0

In the given line of code tokenizer=Tokenizer(num_words=, oov_token= '<OOV>'), what does the num_words parameter actually do and what to take into consideration before determining the value to assign to it. What will be the effect of assigning a very high value to it and a very low one.

DrDoggo
  • 149
  • 10
  • This might be helpful because it contains also the example: https://stackoverflow.com/questions/46202519/keras-tokenizer-num-words-doesnt-seem-to-work – Ena Dec 31 '20 at 16:40

1 Answers1

0

It is basically the size of vocabulary you want to have it in your model based on the data you have.
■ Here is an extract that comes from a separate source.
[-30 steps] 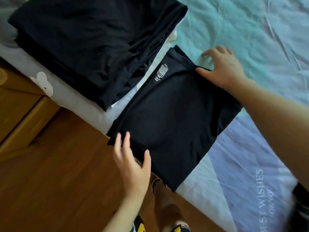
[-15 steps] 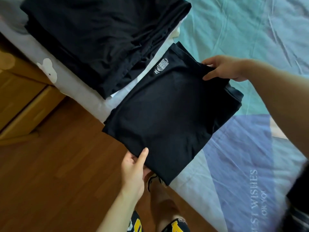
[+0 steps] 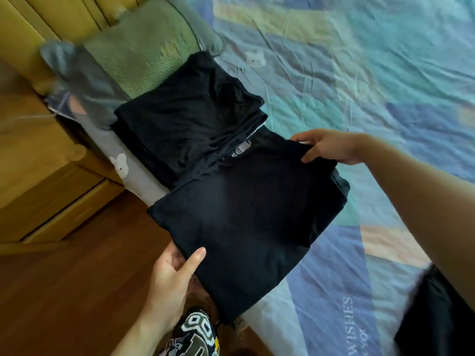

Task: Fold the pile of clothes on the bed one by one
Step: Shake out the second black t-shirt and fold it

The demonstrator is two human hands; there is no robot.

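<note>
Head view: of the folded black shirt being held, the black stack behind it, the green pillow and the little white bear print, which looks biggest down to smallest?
1. Folded black shirt, though it is nearest the camera.
2. Black stack, close behind.
3. Green pillow, partly covered.
4. White bear print.

Open bedsheet (image 3: 359, 73) right — folded black stack (image 3: 187, 119) blocks left.
</note>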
Below simple example will explain you in detail.

Without num_words:

import tensorflow as tf
from tensorflow.keras.preprocessing.text import Tokenizer
tokenizer  = Tokenizer(oov_token='<OOV>')
fit_text = ["Example with the first sentence of the tokenizer"]
tokenizer.fit_on_texts(fit_text)
test_text = ["Example with the test sentence of the tokenizer"]
sequences = tokenizer.texts_to_sequences(test_text)

print("sequences : ",sequences,'\n')

print("word_index : ",tokenizer.word_index) 
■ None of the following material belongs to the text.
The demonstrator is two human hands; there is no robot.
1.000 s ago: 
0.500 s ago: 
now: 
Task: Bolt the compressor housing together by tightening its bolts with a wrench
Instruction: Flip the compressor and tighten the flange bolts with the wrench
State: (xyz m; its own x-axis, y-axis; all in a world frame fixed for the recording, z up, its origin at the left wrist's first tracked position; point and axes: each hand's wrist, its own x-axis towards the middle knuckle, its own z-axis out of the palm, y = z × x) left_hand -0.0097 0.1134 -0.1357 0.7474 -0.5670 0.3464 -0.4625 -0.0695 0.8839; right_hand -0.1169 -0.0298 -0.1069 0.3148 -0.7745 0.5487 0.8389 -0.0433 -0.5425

print("word counts : ",tokenizer.word_counts) 

sequences :  [[3, 4, 2, 1, 6, 7, 2, 8]] 

word_index :  {'<OOV>': 1, 'the': 2, 'example': 3, 'with': 4, 'first': 5, 'sentence': 6, 'of': 7, 'tokenizer': 8}
word counts :  OrderedDict([('example', 1), ('with', 1), ('the', 2), ('first', 1), ('sentence', 1), ('of', 1), ('tokenizer', 1)]) 

Here tokenizer.fit_on_texts(fit_text) will create the word_index of the words mentioned present in fit_text in the order starting from oov_token which will be 1 and followed by most frequent words from the word_counts.
If you don't mention num_words then all the unique words of fit_text will be considered for word_index and will be used to represent the sequences.
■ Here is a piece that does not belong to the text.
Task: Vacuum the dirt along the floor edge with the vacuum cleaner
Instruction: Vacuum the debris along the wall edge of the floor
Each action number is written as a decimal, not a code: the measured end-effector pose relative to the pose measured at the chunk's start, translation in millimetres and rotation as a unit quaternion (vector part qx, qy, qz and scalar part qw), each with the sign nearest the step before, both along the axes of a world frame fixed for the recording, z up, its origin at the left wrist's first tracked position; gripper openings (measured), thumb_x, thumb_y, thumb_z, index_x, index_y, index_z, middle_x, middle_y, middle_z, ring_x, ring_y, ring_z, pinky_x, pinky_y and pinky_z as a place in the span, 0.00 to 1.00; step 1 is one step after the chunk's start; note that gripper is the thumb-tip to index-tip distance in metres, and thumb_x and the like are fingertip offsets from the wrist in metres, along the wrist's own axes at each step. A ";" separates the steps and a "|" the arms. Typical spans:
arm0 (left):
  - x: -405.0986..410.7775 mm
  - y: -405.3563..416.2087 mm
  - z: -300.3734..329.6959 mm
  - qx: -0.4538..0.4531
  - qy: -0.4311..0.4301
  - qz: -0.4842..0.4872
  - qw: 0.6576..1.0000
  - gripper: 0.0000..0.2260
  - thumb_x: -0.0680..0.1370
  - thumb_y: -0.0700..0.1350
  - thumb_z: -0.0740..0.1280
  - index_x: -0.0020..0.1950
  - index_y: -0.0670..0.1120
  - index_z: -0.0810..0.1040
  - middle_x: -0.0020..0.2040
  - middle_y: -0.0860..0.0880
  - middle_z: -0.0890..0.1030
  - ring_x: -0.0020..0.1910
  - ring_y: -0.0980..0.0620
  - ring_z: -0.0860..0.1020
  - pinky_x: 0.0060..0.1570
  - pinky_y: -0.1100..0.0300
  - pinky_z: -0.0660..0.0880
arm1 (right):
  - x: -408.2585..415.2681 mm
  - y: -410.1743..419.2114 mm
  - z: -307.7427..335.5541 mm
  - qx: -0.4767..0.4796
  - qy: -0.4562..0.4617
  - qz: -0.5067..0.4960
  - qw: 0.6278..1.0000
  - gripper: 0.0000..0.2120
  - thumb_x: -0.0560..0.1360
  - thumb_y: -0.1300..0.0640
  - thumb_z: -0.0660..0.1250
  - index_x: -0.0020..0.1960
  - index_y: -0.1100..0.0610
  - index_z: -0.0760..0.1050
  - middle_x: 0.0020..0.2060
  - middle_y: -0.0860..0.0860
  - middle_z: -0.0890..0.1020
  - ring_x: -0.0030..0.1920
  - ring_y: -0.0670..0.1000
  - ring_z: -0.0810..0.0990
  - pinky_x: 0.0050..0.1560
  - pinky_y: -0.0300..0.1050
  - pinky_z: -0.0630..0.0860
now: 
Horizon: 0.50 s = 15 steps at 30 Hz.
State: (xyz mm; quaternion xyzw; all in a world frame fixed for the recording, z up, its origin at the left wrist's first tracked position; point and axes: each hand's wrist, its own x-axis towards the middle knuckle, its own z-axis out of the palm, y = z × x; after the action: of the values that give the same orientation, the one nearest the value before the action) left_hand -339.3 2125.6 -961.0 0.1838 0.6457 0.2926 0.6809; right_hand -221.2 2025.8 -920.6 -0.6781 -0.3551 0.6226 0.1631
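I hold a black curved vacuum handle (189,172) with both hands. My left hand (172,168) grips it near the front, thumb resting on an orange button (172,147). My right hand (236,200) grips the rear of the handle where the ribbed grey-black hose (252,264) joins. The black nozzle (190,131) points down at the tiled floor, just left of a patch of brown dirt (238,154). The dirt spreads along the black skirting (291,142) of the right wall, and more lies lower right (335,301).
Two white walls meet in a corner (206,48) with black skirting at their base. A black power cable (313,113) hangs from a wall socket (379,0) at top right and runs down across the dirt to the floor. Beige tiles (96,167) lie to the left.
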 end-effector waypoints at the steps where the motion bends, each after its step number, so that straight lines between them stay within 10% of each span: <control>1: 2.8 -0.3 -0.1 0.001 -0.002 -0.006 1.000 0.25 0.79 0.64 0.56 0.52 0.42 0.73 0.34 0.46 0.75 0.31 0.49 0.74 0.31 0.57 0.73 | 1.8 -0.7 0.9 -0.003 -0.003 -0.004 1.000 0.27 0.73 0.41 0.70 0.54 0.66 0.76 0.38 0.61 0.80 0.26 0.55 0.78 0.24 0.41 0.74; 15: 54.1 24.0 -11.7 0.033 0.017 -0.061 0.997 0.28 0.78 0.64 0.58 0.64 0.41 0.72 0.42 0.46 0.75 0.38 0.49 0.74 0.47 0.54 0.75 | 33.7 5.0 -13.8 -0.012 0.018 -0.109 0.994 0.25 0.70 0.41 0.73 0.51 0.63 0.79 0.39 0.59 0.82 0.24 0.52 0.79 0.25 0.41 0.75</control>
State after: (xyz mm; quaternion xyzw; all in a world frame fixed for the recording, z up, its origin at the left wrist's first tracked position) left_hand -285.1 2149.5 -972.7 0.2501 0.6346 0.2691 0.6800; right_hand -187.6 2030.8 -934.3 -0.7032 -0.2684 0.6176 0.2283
If the num_words is present then it will restrict the sequences to num_words -1 words from word_index will only be considered to form the sequence while using tokenizer.texts_to_sequences() if any word is present beyond num_words -1 it will be considered as oov_token.
Below is the example of it.

With use of num_words:

tokenizer  = Tokenizer(num_words=4,oov_token='<OOV>')
fit_text = ["Example with the first sentence of the tokenizer"]
tokenizer.fit_on_texts(fit_text)
test_text = ["Example with the test sentence of the tokenizer"]
sequences = tokenizer.texts_to_sequences(test_text)

print("sequences : ",sequences,'\n')

print("word_index : ",tokenizer.word_index)

print("word counts : ",tokenizer.word_counts) 

sequences :  [[3, 1, 2, 1, 1, 1, 2, 1]] 

word_index :  {'<OOV>': 1, 'the': 2, 'example': 3, 'with': 4, 'first': 5, 'sentence': 6, 'of': 7, 'tokenizer': 8}
word counts :  OrderedDict([('example', 1), ('with', 1), ('the', 2), ('first', 1), ('sentence', 1), ('of', 1), ('tokenizer', 1)]) 

Regarding the accuracy of the model it's always better to have the correct representation of the words in sequences from your data instead of oov_token.
In case of large data it's always better to provide the num_words parameter instead of giving load to model.
It's a good practice to do the preprocessing like stopword removal,lemmatization/stemming to remove all the unnecessary words and then followed by Tokenizer with the preprocessed data to choose the num_words parameter better.